Талант из Кабардино-Балкарии — теперь не только Дима Билан. 26-летний Кантемир Балагов, выпускник студии Сокурова в Нальчике, показал в Каннах дебютный фильм — о еврейской семье в поисках похищенного сына в Кабардино-Балкарии.
Русское кино любит терять, а потом искать своих детей: «Коктебель», «Юрьев день», «Нелюбовь» и вот теперь «Теснота». Правда, если в «Нелюбви» хладнокровие родителей хоть как-то оправдано названием, то для «Тесноты» рациональные взрослые в неспешном поиске выкупа кажутся большим допущением — там любовь такая, что буквально душит в объятиях. Похищение брата — только повод, фон, на котором разворачивается бунт его сестры Илы. Ей тесно и от родительской опеки, и от негласных законов общины, и от хмурого кабардинского города. Единственный непарализованный персонаж, она ищет способы достать деньги, но от тех, что сами идут в руки, отказывается — то ли по велению сердца, то ли из вредности.
В ужасе от цинизма родителей, девушка сбегает к любимому бугаю на автозаправку: «Скажешь, что ты кабардинка и не знаешь языка», — предупреждает он перед пьянкой с пацанами. Бояться есть чего: вскоре приятели в нарко-угаре будут кричать, что поделом евреев пустили на мыло, Татьяна Буланова сменится бардом-радикалом Муцураевым, а запредельные клипы 90-х — VHS с записью убийств русских солдат чеченскими боевиками. Это автобиографический момент: режиссер признается, что в школе по рукам ходила подобная запись, и она сколько пугала, столько и завораживала. Сцена, с которой из зала стали уходить зрители, неизменно отзывается в памяти детством, когда в новостях могли показать все, и каждый знал семью, в которой похитили ребенка.
Пронзительная сцена на дискотеке под группу “Вирус”: музыка вдруг выключается, и остаются только вспышки светомузыки — Ила танцует под ними, как под пулями. В то же время по мере обострения конфликта фильм наполняется поэтическими, почти абстрактными кадрами — эти маньеристские сцены приближают «Тесноту» к формальным антипсихологическим экспериментам Параджанова, у которого темы долга, погребенного заживо чувства всегда откликались в смиренных статичных портретах героев.
Джинсовые костюмы, куртки с нашивками и адидас, — в общем, все что мы любим в 2017, в «Тесноте» не только напоминает о нищей России-98, но порой говорит красноречивее героев.
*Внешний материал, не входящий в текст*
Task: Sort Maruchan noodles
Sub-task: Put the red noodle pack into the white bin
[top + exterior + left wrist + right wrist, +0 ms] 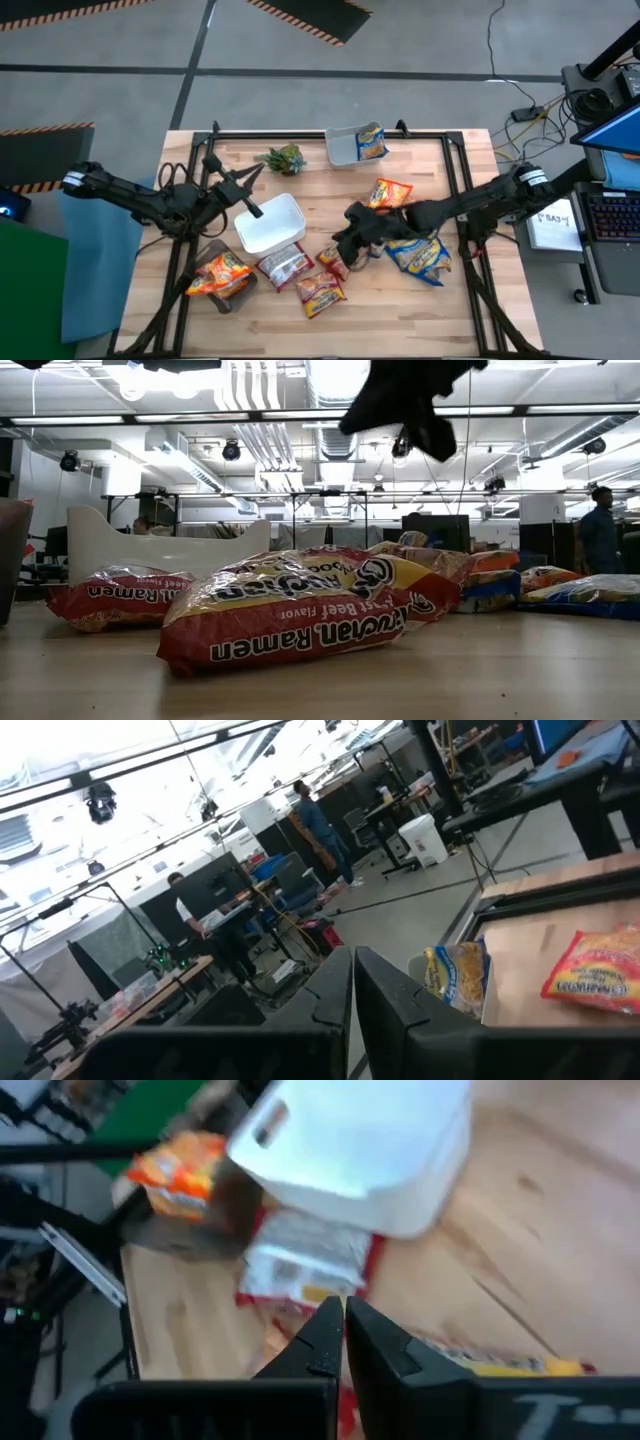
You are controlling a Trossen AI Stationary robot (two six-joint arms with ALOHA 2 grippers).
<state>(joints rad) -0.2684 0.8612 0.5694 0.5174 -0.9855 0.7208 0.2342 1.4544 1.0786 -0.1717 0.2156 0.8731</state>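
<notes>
Wooden surface (400,300) stands on grey floor, seen from above w/ both arms over it. Left gripper (250,207) is clenched and empty, just over white tub (270,225) near centre. Right gripper (345,240) is also clenched, low among the Maruchan noodles (320,292); whether it pinches a packet, I cannot tell. Packets lie from 8 o'clock to 3 o'clock of the surface. One orange packet (218,275) is in dark tray at 8 o'clock. Blue-yellow packet (372,143) sits in grey tub (342,148) at 12 o'clock, small green plant (283,158) beside it.

Low view: dark red beef packet (300,610) lies flat in front, more packets behind it, dark arm (405,400) hanging above.

Left wrist view: closed fingers (330,990), the blue-yellow packet and an orange one further off; people in the room behind.

Right wrist view: closed fingers (335,1335) over a packet, white tub beyond.
</notes>
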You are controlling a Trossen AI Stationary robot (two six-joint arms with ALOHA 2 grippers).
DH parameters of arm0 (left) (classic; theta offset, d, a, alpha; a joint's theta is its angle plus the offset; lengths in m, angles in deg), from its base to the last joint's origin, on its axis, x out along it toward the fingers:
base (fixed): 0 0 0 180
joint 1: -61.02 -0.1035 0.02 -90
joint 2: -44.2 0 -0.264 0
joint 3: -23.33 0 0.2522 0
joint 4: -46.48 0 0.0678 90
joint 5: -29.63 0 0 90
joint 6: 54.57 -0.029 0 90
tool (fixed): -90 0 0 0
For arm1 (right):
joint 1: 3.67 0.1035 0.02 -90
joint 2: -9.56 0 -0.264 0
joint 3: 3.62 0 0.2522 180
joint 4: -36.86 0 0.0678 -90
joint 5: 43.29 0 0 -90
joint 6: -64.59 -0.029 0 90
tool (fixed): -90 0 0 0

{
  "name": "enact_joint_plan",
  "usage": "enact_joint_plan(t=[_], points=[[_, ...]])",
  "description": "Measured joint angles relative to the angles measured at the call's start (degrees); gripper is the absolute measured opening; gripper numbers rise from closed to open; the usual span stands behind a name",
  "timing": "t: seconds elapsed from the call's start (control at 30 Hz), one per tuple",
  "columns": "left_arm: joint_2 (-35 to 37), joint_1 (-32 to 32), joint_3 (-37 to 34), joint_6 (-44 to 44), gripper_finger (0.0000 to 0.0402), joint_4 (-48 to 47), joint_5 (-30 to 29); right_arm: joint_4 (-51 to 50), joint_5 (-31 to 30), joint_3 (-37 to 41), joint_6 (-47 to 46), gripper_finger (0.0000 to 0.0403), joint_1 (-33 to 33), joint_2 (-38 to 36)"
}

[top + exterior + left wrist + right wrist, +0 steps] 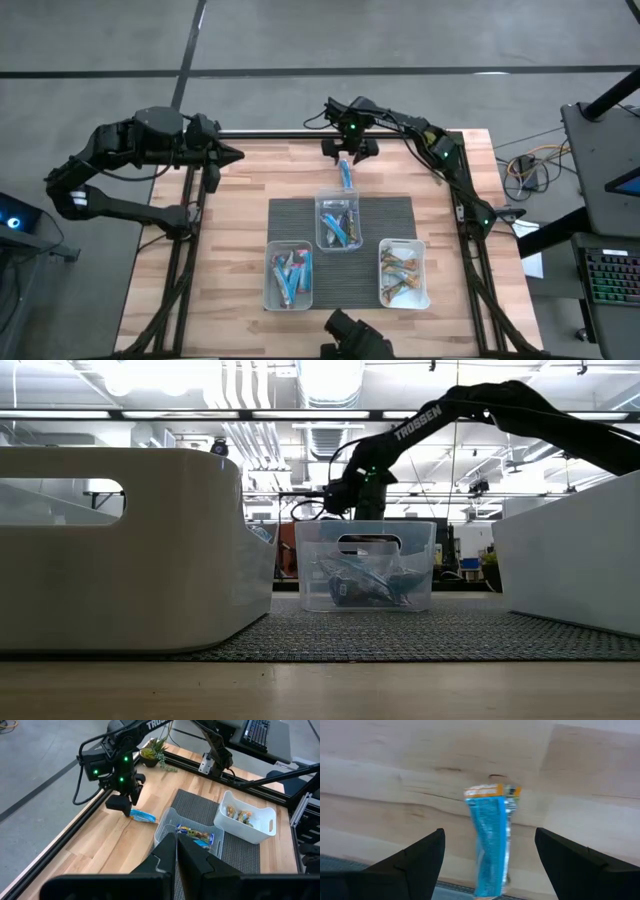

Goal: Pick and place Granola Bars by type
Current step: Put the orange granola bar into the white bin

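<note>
One blue granola bar [490, 840] with an orange end lies flat on the wood just beyond the mat's far edge [346, 176]. My right gripper [489, 832] hangs over it pointing down, open, one finger on either side and apart from it [348, 150]. Other granola bars lie in three clear tubs: mixed ones in the middle tub [338, 222], blue ones in the near left tub [288, 276], tan ones in the near right tub [404, 272]. My left gripper [236, 155] waits shut, raised over the table's far left [176, 840].
The tubs stand on a dark ribbed mat [390, 215] in the table's middle. A small green plant [152, 755] sits at the far edge behind my right arm. Bare wood lies left and right of the mat. The table's black frame rail [280, 137] runs along the far edge.
</note>
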Motion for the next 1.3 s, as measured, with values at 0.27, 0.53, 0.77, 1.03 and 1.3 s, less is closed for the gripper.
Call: enact_joint_plan(t=[0.27, 0.53, 0.77, 1.03, 1.3], points=[[0.0, 0.0, 0.0, 0.3, 0.0, 0.0, 0.0, 1.4, 1.0, 1.2, -0.8, 0.0297, 0.0, 0.0], [0.0, 0.0, 0.0, 0.4, 0.0, 0.0, 0.0, 1.9, 1.0, 1.7, -1.0, 0.0297, 0.0, 0.0], [0.0, 0.0, 0.0, 0.4, 0.0, 0.0, 0.0, 2.0, 1.0, 2.6, -1.0, 0.0297, 0.0, 0.0], [0.0, 0.0, 0.0, 0.1, 0.0, -0.1, 0.0, 2.4, 0.9, 3.5, -1.0, 0.0297, 0.1, 0.0], [0.0, 0.0, 0.0, 0.0, 0.0, -0.1, 0.0, 3.1, 1.0, 4.4, -1.2, 0.0297, 0.4, 0.0]])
Как героиня Мэгги Чун в «Любовном настроении», в каждую сцену Ила врывается в наряде-стейтменте. Цвет Илы — синий: не только ее одежда, но и все места, которые по праву принадлежат ей, мерцают синевой в кадре, будь то календарь с тигром или плакат «Титаника». Когда мама пытается одомашнить бунтарку, то навязывает ей полосатое платье — Ила на миг сливается с ковром на диване, но вскоре переодевается в комбинезон и выбирается на волю через окно. Вот папа появляется в кобальтовом свитере — он всей душой на стороне дочери. Вот мама накидывает на плечи Илоны куртку сына — теперь любимым ребенком будет она.
Балагов не смотрит свысока и не ставит диагноз — он любит своих героев, а они, пусть неумело, но любят друга — для нашего кино это все большая редкость. «Теснота» соткана из воспоминаний и рассказов о 90-х, а по фону — панельки, памятник героям войны, красный неон как освещение по умолчанию, снова панельки, — еду по России, не доеду до конца. Фильм покажут на «Кинотавре», но неясно, попадет ли он в российский прокат. «Может, и к лучшему — вряд ли он всем понравится» — говорит Балагов.